This year, all Christians across the world will celebrate Easter on the same day. This is unusual. Typically, Catholic Christians and Eastern Orthodox Christians observe Easter separately, using two different calendars. The last time our Easters matched was in 2017; the next time will be 2028.
What’s going on here? What explains this discrepancy?
The dating of Easter is tied to the Jewish feast of the Passover. The final events of Jesus’s life all took place within the context of the Passover. The Last Supper was a Passover meal. More than that, Jesus’s death and resurrection is understood as the definitive Passover sacrifice. Indeed, we say that, in his resurrection, Jesus passed over from death into life. And so Christianity’s Easter is irrevocably tied to the date of Judaism’s Passover.
The Jewish people, of course, date the Passover upon instructions from the Book of Leviticus: “In the first month, on the fourteenth day of the month in the evening, is the Lord’s Passover” (Lev 23:5). The Jewish lunar calendar names this first month “Nisan.”
And yet, from pretty much the beginning, Christians were unable to get on the same page with respect to the proper date for Easter.
There are three stages to the history of this controversy.
First Stage
In the 2nd Century, Christians in Rome, wanting to recognize the fact that Jesus rose on a Sunday, celebrated Easter on the Sunday following the 14th of Nisan. On the other hand, in Asia Minor (present-day Turkey), as well as in Jerusalem and Syria, Christians celebrated Easter on exactly the 14th day of Nisan, no matter what day of the week it was. These Christians were sometimes called “Quartodecimans” (quarta decima means “fourteenth” in Latin).

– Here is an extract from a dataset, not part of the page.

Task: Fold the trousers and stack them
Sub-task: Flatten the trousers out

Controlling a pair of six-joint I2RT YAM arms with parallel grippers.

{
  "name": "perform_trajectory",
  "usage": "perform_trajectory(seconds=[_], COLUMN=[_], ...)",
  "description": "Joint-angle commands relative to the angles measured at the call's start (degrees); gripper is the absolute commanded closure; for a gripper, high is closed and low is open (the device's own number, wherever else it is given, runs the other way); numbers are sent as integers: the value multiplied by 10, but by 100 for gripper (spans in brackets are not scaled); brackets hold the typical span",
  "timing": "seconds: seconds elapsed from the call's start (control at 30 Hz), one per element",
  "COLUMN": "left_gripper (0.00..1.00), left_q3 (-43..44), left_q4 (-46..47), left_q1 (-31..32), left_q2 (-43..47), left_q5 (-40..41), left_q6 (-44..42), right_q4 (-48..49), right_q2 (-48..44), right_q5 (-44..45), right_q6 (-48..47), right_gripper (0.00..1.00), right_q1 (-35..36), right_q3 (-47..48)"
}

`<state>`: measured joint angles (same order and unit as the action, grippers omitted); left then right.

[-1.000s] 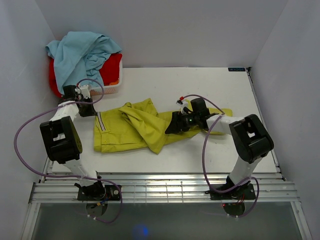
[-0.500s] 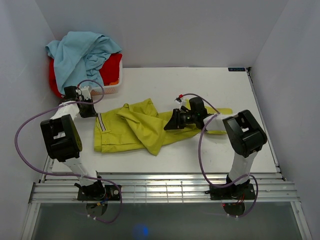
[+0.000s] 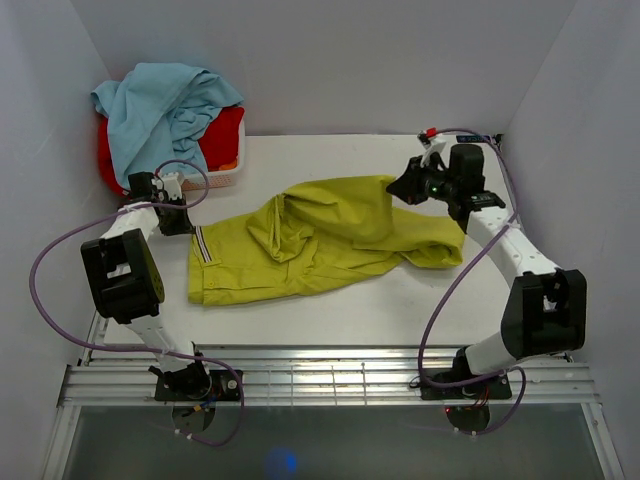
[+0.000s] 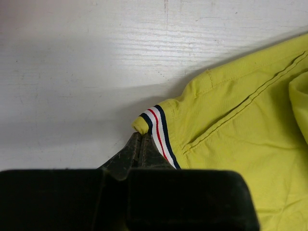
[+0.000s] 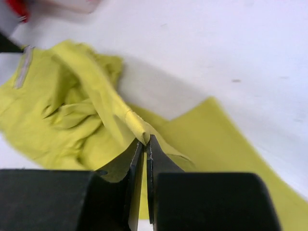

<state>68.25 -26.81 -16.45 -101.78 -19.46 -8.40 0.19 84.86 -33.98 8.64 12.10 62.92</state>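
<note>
Sprawled across the centre of the top view on the worktop (image 3: 350, 312), the trousers (image 3: 310, 240): waistband at centre left, legs bunched toward centre right. Clenched on the waistband corner just beside the striped label (image 4: 159, 130), the left end effector (image 4: 139, 142). Pinched shut on a raised fold of leg cloth at upper right, the right end effector (image 5: 145, 142). Only a thin edge between the jaws there, so likely to slip free under tension and drop the leg in a heap. Could also drag the crumpled middle along, locking in twisted layers. With too hard a pull, risk of yanking the waistband corner out at left, or skewing the whole garment toward the right of the frame.
</note>
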Motion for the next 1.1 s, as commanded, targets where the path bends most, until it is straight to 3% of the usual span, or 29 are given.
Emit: perform_trajectory(seconds=[0.0, 0.3, 0.53, 0.73, 1.07], left_gripper=[100, 100, 100, 100, 100], left_q3=[-1, 0, -4, 41, 66], left_q4=[4, 54, 87, 51, 66], left_q1=[-1, -4, -16, -32, -49], left_q2=[27, 44, 66, 28, -7], left_q5=[-3, 26, 50, 61, 87], left_q6=[-9, -2, 1, -25, -57], right_q4=[-68, 18, 65, 109, 159], right_q2=[-1, 133, 174, 187, 236], right_q5=[101, 289, 314, 323, 374], right_q6=[-130, -240, -249, -316, -361], right_gripper=[92, 92, 92, 92, 92], right_q1=[-55, -149, -194, -213, -235], right_q3=[49, 149, 180, 192, 223])
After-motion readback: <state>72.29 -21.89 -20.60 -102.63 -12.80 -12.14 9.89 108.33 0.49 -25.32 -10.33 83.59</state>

It’s unclear which tradition is the more ancient. The Christians in Rome claimed they received the practice of celebrating Easter on a Sunday from the Apostles Peter and Paul, who died in Rome. The Quartodecimans claimed their tradition came from the Apostle John. Saint Polycarp, who was a disciple of the Apostle John, claimed he learned the practice from John himself.1
Long after St. Polycarp, though, the Quartodecimans were excommunicated by the Pope and formed their own separated church, only dying out after several centuries.
Second Stage
After a hundred years or so, the controversy emerged again. This time, the question was not whether or not Easter should be celebrated on a Sunday. The question was: which Sunday?

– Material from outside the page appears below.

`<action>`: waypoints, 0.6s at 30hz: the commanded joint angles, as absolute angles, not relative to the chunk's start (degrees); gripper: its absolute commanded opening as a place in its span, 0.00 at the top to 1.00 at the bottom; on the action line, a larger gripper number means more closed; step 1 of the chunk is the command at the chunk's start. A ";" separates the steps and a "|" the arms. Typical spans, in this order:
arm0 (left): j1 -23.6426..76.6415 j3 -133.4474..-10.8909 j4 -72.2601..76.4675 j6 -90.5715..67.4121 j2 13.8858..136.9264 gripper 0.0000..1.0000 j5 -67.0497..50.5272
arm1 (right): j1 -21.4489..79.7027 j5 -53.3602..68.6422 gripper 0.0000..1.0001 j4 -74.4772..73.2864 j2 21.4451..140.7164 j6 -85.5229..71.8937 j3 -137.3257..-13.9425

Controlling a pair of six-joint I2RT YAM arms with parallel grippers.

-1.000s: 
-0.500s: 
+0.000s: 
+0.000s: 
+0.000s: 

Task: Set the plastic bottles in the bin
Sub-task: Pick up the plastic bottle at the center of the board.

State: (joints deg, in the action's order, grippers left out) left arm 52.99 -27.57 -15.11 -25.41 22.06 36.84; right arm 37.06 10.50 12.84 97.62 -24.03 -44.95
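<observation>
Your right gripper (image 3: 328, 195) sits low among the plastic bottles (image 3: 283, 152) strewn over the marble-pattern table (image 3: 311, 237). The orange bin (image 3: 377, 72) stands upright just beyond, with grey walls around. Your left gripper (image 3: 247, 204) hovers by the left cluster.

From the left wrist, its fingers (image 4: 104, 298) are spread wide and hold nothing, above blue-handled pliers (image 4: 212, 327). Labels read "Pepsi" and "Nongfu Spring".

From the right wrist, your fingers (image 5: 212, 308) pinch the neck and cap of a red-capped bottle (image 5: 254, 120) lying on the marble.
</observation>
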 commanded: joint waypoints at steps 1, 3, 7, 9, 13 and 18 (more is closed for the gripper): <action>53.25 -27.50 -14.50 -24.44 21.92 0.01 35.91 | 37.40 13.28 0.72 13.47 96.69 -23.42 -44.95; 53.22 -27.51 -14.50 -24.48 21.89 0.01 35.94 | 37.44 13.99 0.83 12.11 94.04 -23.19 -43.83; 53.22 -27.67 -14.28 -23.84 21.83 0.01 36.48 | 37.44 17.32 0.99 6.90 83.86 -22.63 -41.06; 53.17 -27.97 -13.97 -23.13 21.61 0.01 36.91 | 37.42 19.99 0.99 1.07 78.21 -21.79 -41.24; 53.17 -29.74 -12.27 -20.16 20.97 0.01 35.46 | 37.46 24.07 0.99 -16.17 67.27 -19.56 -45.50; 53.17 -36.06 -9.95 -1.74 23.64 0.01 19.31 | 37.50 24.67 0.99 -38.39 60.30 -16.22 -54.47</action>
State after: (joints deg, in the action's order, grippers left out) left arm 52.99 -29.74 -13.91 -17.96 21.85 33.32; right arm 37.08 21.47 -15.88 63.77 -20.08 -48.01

The Christians of Antioch (where the Quartodecimans formerly flourished) simply borrowed the Jewish calendar to determine the date of Easter. Easter was just the Sunday after the Jewish people celebrated their Passover. Most other Christians, though, ignored the Jewish calendar and calculated the date for Easter on their own using the Julian Calendar of the Romans. Because they were using two separate astronomical calendars, though, there were many years in which Christians in Syria celebrated Easter on a different date from Christians in the rest of the world.

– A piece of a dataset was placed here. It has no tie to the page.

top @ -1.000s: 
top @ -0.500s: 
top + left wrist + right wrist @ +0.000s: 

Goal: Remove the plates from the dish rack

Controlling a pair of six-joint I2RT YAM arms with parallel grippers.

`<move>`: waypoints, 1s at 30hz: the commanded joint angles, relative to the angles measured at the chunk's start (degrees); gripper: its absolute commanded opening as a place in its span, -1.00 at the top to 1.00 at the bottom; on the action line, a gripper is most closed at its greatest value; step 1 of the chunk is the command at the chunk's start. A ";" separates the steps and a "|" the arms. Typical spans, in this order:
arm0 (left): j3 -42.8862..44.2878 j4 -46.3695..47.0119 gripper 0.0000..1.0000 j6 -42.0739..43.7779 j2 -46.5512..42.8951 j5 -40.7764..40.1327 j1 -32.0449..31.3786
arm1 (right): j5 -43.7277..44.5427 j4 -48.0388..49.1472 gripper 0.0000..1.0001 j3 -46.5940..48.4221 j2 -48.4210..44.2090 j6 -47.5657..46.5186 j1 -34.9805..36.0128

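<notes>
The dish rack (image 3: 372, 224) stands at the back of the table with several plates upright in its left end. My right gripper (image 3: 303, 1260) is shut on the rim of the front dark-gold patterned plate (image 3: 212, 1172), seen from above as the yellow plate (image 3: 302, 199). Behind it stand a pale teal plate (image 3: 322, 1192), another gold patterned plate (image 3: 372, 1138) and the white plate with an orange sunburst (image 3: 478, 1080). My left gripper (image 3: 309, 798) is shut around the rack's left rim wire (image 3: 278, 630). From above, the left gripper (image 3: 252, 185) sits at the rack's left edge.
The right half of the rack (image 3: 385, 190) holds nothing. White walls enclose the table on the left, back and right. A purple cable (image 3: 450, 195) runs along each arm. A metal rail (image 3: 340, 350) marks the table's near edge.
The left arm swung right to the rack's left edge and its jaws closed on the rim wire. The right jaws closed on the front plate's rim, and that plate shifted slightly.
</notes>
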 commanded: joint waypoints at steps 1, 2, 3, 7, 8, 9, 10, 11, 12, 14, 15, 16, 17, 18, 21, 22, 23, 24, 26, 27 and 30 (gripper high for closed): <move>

In 325, the Council of Nicaea took up this discrepancy and determined that Christians would universally utilize the Julian Calendar of the Romans, not the calendar of Judaism. Regardless of the Jewish Passover, then, Christians were to celebrate Easter on the Sunday after the first full moon following the vernal equinox (the vernal equinox is when the sun is exactly above the equator).
Third Stage
For several hundreds years, this worked. Sort of.
It turns out that the Julian Calendar the Church had been utilizing was actually inaccurate. In the 16th century, after several hundred years, the real vernal equinox was actually 10 days off from the calendar’s date.
In response, Pope Gregory XIII commissioned a new calendar – the Gregorian Calendar – which rectified the 10 day discrepancy. After October 4th, 1582, the people of the Western world woke up, not to October 5th, but to October 15th.
Herein lies the next difficulty – indeed, the difficulty we’re still dealing with.
Five hundred years before Gregory changed the calendar, the Eastern and Western churches split in two. This is the Great Western Schism of 1054, which saw the Catholic Church and Eastern Orthodoxy divide from each other. The difficulty was that, when Gregory promulgated his new calendar, none of the churches of Eastern Orthodoxy went along with him. Indeed, to this day, Eastern Orthodoxy calculates the date of Easter using the Julian Calendar while the Catholic Church uses the new Gregorian calendar.
See Eusebius, Church History, Book V, Chapter 24.